→ WHAT TO WORK ON
With pictures left out, write out exactly every line from the start of the data through the one that contains "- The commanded".

[Stored items from a collection]
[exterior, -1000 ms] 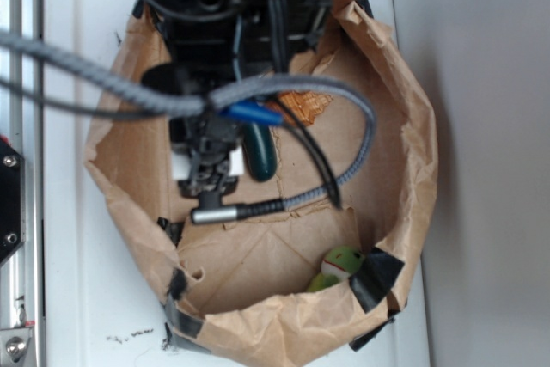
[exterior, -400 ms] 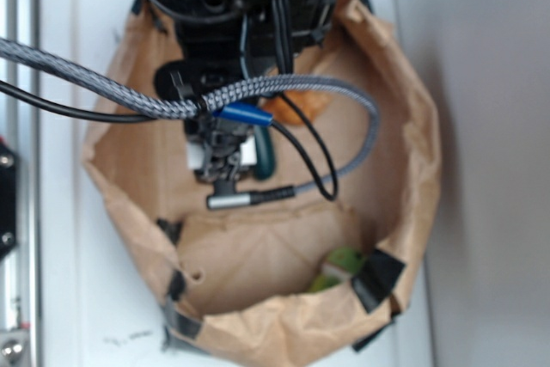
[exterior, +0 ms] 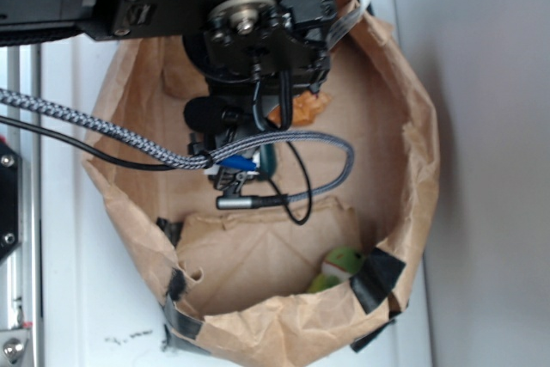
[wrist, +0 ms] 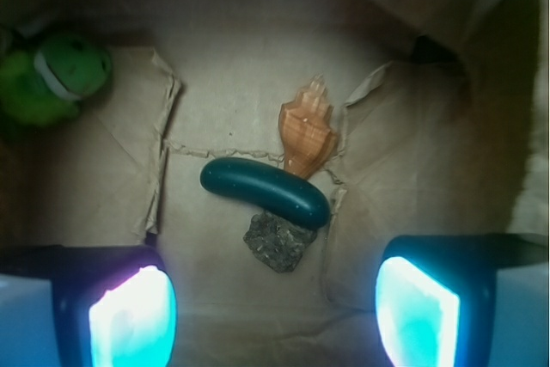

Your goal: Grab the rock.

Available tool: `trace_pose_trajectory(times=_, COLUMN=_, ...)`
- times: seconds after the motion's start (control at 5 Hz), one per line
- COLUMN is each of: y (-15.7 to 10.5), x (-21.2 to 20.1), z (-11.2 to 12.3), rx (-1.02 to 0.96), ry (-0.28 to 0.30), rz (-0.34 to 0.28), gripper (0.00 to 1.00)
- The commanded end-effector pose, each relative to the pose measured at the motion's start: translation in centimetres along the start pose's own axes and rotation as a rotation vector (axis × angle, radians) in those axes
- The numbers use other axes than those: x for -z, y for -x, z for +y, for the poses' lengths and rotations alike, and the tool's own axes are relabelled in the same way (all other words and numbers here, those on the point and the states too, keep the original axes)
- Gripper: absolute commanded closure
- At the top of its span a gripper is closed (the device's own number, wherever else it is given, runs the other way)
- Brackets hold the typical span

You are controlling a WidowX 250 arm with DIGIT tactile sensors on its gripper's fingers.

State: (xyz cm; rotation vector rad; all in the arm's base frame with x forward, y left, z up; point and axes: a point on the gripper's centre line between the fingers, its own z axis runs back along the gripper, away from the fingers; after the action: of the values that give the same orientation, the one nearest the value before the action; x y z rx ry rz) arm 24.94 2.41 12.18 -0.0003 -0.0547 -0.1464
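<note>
In the wrist view the rock [wrist: 277, 242], a small rough grey-brown lump, lies on the brown paper floor and touches the near side of a smooth dark green oblong [wrist: 265, 191]. An orange striped seashell [wrist: 308, 131] sits just beyond the oblong. My gripper [wrist: 275, 315] hangs open above the floor with nothing between its fingers, and the rock lies just ahead of the gap, about centred. In the exterior view my arm [exterior: 249, 23] hides the rock; only slivers of the shell [exterior: 309, 107] and oblong [exterior: 270, 159] show.
Everything lies inside a crumpled brown paper bag whose walls [exterior: 417, 169] stand all around. A green frog toy [wrist: 56, 75] sits in a far corner, also seen in the exterior view as the frog toy [exterior: 342, 266]. Cables [exterior: 326, 169] loop over the bag.
My arm has pulled toward the top of the exterior view and now fills more of it. The gripper has shifted slightly right, covering most of the green oblong.
</note>
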Motion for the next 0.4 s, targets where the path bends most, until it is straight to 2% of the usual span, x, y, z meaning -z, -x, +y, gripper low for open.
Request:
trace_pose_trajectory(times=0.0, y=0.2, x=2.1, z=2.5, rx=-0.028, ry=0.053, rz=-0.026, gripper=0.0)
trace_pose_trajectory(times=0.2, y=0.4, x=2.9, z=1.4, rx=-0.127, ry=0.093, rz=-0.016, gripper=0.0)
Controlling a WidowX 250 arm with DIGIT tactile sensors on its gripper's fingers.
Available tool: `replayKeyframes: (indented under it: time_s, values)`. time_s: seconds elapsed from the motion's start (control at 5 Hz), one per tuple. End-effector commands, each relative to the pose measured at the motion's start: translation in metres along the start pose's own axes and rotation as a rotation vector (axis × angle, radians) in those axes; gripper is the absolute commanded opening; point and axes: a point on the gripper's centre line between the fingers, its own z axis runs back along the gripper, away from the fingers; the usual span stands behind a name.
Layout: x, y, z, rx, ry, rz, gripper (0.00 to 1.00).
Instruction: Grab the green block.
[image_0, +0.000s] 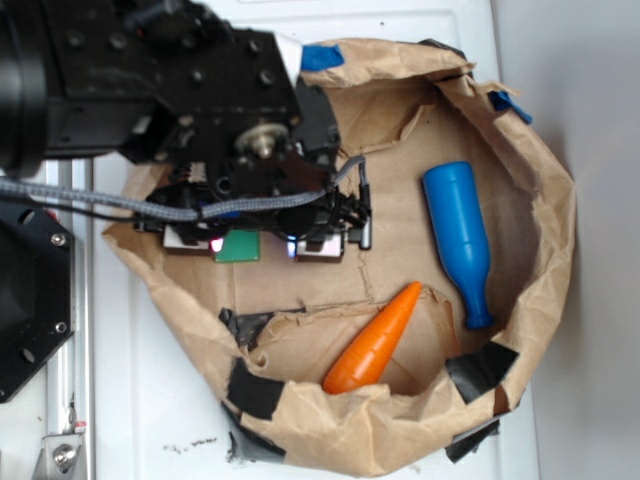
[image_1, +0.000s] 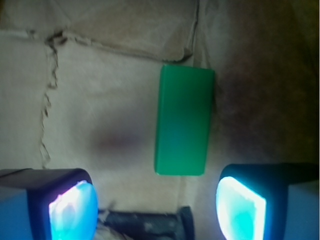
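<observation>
Green block (image_1: 183, 120), flat smooth rectangle on creased brown paper (image_1: 100, 100)

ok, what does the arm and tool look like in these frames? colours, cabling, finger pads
The arm is black, blocky metal with visible screw heads and a round silvery hub near the wrist. A grey braided cable runs across it, with a thinner black wire alongside. The tool has two dark fingers; in the wrist view their pads glow pale cyan-blue with a pinkish tinge on one.

white tabletop (image_0: 140, 420), grey wall (image_0: 590, 80), crumpled brown paper (image_0: 390, 430)
</observation>
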Motion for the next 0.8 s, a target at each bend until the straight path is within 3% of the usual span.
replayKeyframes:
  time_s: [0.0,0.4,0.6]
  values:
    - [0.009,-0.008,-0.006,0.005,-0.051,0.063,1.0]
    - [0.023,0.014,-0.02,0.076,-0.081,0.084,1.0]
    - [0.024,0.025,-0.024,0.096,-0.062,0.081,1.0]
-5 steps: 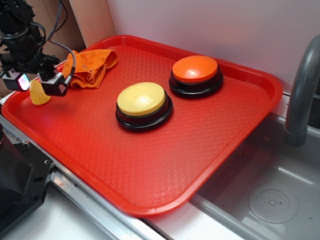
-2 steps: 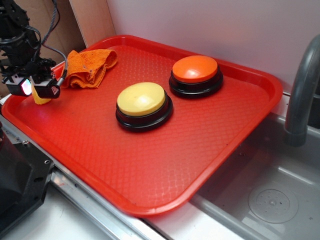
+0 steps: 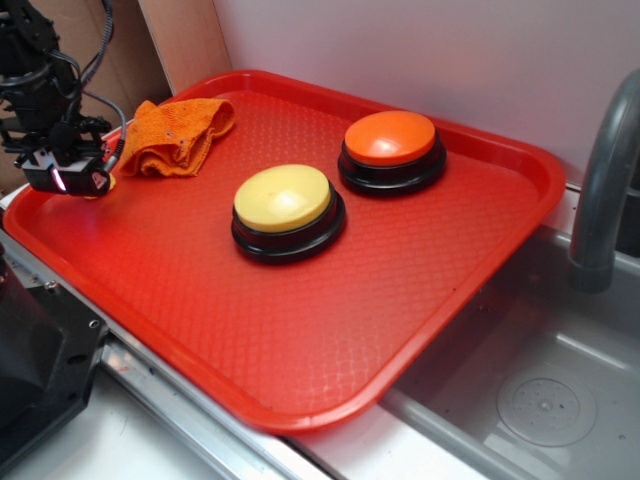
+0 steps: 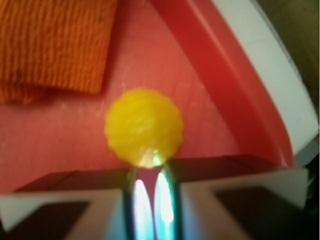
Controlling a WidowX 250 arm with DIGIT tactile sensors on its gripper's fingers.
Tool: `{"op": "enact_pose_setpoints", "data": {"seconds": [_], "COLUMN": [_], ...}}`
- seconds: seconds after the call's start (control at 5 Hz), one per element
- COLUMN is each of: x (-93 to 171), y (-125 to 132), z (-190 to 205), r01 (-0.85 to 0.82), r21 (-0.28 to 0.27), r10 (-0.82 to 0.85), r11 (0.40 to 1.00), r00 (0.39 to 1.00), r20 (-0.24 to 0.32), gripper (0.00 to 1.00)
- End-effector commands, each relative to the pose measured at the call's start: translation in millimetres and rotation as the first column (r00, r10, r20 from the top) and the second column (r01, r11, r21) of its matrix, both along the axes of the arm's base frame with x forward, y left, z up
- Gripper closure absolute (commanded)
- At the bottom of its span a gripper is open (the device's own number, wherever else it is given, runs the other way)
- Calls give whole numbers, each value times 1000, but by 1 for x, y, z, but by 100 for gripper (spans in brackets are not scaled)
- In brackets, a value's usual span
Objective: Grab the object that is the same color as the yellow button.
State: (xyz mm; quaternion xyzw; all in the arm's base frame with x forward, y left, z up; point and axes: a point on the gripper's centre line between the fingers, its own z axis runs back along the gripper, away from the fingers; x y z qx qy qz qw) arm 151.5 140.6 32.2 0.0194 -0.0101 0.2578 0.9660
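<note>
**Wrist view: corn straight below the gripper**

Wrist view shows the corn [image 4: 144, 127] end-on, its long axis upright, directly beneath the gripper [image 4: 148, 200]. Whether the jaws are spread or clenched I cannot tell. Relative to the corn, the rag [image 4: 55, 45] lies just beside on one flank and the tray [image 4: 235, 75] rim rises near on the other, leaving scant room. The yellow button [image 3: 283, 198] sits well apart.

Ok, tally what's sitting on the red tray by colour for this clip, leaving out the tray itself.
Yellow: 2, the yellow button and the toy corn, mostly hidden behind the tool in the exterior view.
Orange: 2, the orange button and the cloth rag.
Total: 4.
</note>
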Motion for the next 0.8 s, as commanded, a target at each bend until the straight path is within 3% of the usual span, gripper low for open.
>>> {"op": "enact_pose_setpoints", "data": {"seconds": [0.0,0.2,0.6], "x": [-4,6,14], "y": [0,7,13], "z": [81,74,34], "r01": [74,138,261], "r21": [-79,-55,-8], "r10": [-63,-127,-259], "r11": [994,989,965], "r00": [988,979,960], "r20": [142,162,105], "gripper": [0,0,0]}}
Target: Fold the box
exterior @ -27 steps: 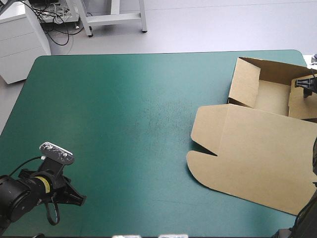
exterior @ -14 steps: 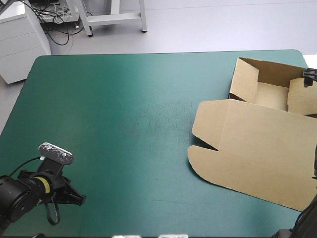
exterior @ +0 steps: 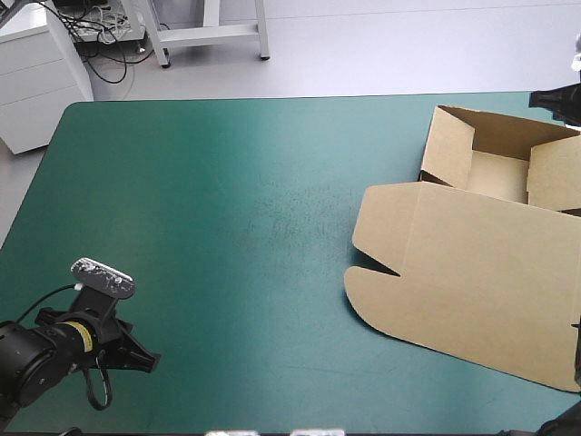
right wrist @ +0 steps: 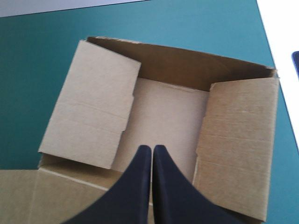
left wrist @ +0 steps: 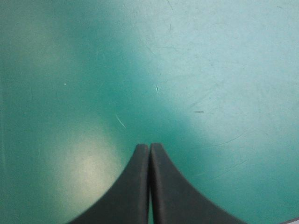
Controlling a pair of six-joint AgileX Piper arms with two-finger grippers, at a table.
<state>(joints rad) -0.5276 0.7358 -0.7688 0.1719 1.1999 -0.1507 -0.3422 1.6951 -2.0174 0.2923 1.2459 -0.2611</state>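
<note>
The brown box (exterior: 472,272) lies at the table's right side. Its tray (exterior: 497,174) is open with walls raised, and the lid lies flat toward the near edge. Looking down from the right wrist, I see the tray floor (right wrist: 163,116) between two side flaps that lean inward. My right gripper (right wrist: 152,148) is shut and empty, raised above the tray. From above, the right gripper (exterior: 542,97) shows by the tray's far right corner. My left gripper (exterior: 150,362) rests low at the near left, and the left gripper (left wrist: 149,146) is shut over bare teal-green cover.
The table's far edge (exterior: 300,97) runs just behind the tray, and the rounded far right corner is close beside it. The lid's near corner reaches almost to the table's right edge.
My right gripper has risen out of the tray and drawn back toward the table's far right corner. The tray's right flap now stands free. The left arm has barely moved.
</note>
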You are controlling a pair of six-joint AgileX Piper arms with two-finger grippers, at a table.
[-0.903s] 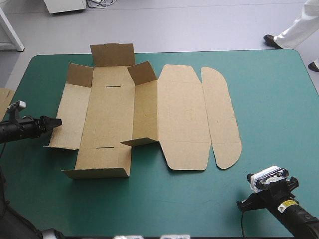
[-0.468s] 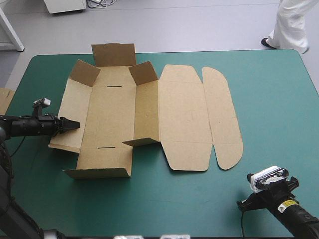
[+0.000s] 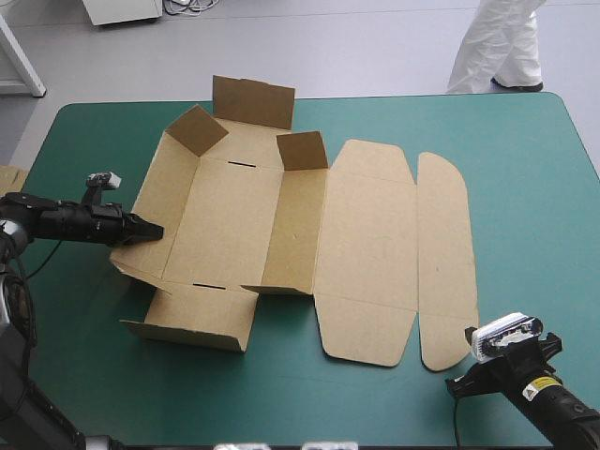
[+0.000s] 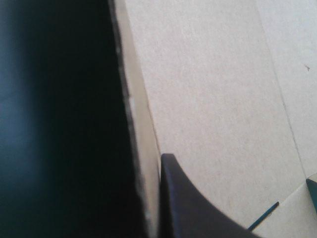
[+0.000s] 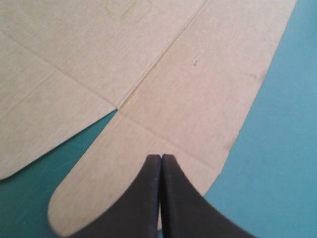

→ YOUR RESPONSE
[exterior, -1000 ms] 
[exterior, -400 ms] 
[exterior, +0 ms] 
[wrist, +0 ms] 

Your goal: Grab the rock.

Available tool: `trace_pose_trajectory(times=_, COLUMN=_, ...)`
- times: seconds after the motion's start (control at 5 Hz), one per line
- COLUMN is each of: y (-15.7 to 10.5), x (-21.2 to 20.1), z (-11.2 to 12.3), rx (-1.02 to 0.96), ry (-0.28 to 0.30), rz (-0.34 to 0.28), gripper (0.00 to 1.00)
- The commanded end-effector pose, each relative to the pose measured at the motion's start: translation in centimetres along the start pose's own axes and rotation as a rotation vector (axis × angle, radians) in those axes

This completes the output.